Post# 949130 , Reply# 12   7/20/2017 at 15:04 by Unimatic1140 (Minneapolis)        
lol Paul

unimatic1140's profile picture
I haven't had polio once since I've had them...

Yup, it really is true! I haven't had polio once since getting Frigidaire and Kenmore dryers with germicidal lamps. They are an appliance miracle!

Post# 949167 , Reply# 13   7/20/2017 at 21:37 by mrsalvo (New Braunfels Texas)        

Maybe the HE washers & driers could use that germicidal lamp. Maybe it might help.

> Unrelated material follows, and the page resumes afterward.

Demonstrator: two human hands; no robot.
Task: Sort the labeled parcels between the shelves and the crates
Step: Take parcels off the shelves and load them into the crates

Post# 949283 , Reply# 14   7/21/2017 at 15:48 by norgeway (mocksville n c )        
Re Whirlpool /Kenmore washers..

A complicated, hard to work on design...But still one of if not the BEST..IMHO, washer designs ever, they almost never get out of balance, unlike Maytags and Frigidaires,and were easy on clothes, unlike Norges or straight vane Filter Flos, they were fairly quiet, unlike Norges or some others,overall hard to beat.